G. Derk Green for respondent.

(1) The will must be construed in the light of the testator's intent, gathered from the entire will and, if necessary, aided by parol evidence. 69 C.J., Wills, sec. 2095; In re Calnane's Estate, 28 S.W. (2d) 420; Snow v. Perril, 8 S.W. (2d) 1008; In re Bjorkman's Estate, 38 S.W. (2d) 269; Fidelity National Bank & Trust Co. v. Hovey, 5 S.W. (2d) 437. (2) The will should be construed to give effect to each clause and it is presumed that the testator intended each legatee some benefit. Defendants' contention would leave the third clause of this will of no effect and nothing would pass to the legatee named under defendants' construction. Morton v. Murrell, 68 Ga. 141; 69 C.J., Wills, secs. 1172, 2096; Snow v. Perril, 8 S.W. (2d) 1008. (3) A legacy is presumed to be general rather than specific. The enumeration of certain articles the testator had in mind does not change a residuary clause to a specific bequest. 69 C.J., Wills, sec. 2096; Bothamley v. Sherson, L.R., 20 Eq. 304, 311; Kemp v. Davidson, 169 Mich. 578, 135 N.W. 270, Ann. Cas. 1913D, 1042; 69 C.J., Wills, sec. 1475, p. 418; In re Bjorkman's Estate, 38 S.W. (2d) 269.

CAVE, J.

This is a suit brought by the Methodist Episcopal Church of Marceline and the members of its Board, praying for a construction of the will of J.C. Bell, deceased. The defendants, appellants, by a proper pleading, joined in the request for the construction of such will. Eliminating the formal parts, the contents of the will are as follows:

"First: I order and direct that my Executrix hereinafter named pay all my just debts and funeral expenses as soon after my decease as conveniently may be.

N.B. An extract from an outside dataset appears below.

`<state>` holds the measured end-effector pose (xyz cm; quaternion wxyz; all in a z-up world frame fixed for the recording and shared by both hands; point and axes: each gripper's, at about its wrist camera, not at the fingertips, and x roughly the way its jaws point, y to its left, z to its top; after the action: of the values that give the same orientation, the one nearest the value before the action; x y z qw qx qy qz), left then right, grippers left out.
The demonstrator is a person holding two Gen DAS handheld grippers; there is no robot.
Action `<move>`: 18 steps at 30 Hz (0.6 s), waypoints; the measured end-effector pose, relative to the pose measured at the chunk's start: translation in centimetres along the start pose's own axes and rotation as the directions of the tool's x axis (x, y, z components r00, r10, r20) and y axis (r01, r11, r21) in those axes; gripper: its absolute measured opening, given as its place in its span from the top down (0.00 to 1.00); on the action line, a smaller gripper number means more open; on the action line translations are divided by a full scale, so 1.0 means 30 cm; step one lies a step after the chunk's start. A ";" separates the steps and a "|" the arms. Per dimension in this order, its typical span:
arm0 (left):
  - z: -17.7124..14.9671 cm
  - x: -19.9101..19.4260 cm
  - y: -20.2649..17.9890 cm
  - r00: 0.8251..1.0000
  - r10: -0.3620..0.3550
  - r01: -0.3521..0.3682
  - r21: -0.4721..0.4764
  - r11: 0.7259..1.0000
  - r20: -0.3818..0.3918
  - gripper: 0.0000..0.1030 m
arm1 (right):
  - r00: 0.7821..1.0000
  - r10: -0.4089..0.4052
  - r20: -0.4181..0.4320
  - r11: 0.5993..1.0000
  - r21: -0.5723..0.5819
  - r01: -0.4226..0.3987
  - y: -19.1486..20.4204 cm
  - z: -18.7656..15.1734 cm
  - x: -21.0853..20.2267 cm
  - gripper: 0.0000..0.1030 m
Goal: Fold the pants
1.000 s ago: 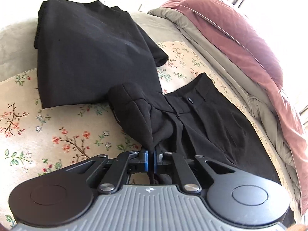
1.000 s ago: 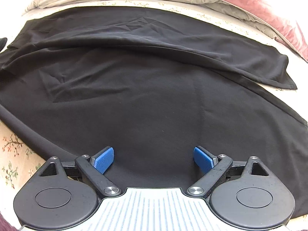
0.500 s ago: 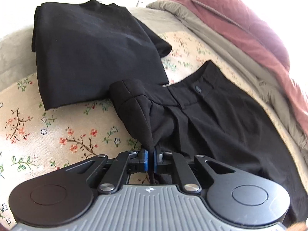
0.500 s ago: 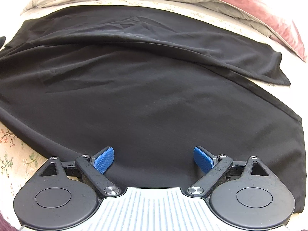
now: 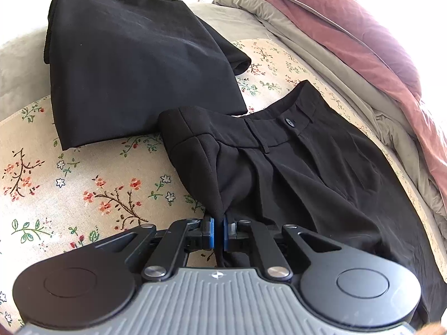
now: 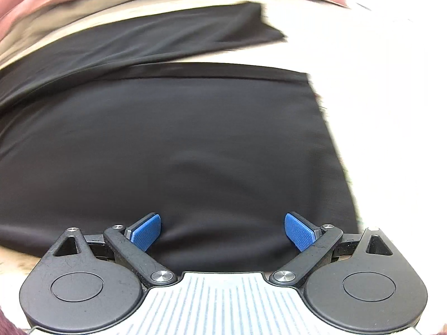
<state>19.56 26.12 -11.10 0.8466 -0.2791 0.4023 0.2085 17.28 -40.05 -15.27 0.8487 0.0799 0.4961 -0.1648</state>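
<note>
Black pants (image 5: 307, 173) lie on the floral bed sheet, waistband and button toward the far side. My left gripper (image 5: 217, 233) is shut on a pinched fold of the pants at the near waist corner, which stands lifted. In the right wrist view the pant legs (image 6: 173, 150) spread flat, with their hem ends at the right. My right gripper (image 6: 223, 231) is open and empty, just above the near leg's edge. That view is motion-blurred.
A second black garment (image 5: 134, 64), folded, lies at the far left on the floral sheet (image 5: 69, 184). A maroon and grey duvet (image 5: 363, 36) is bunched along the far right side of the bed.
My right gripper has swept right along the pant legs toward the hem ends, staying open. My left gripper keeps its hold and has shifted slightly; the waistband looks flatter.
</note>
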 end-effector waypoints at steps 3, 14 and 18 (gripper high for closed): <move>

"Second: After the payment of such funeral expenses and debts, I give, and bequeath to my Executrix, as Trustee of the Bell Cemetery on my home farm, the sum of One hundred ($100.00) dollars for the upkeep of the cemetery.

"Third: I give and bequeath to the Methodist Episcopal Church of Marceline, Mo., the sum of One thousand ($1000.00) dollars, to be used or invested by the Board of Trustees where it will do the church the most good.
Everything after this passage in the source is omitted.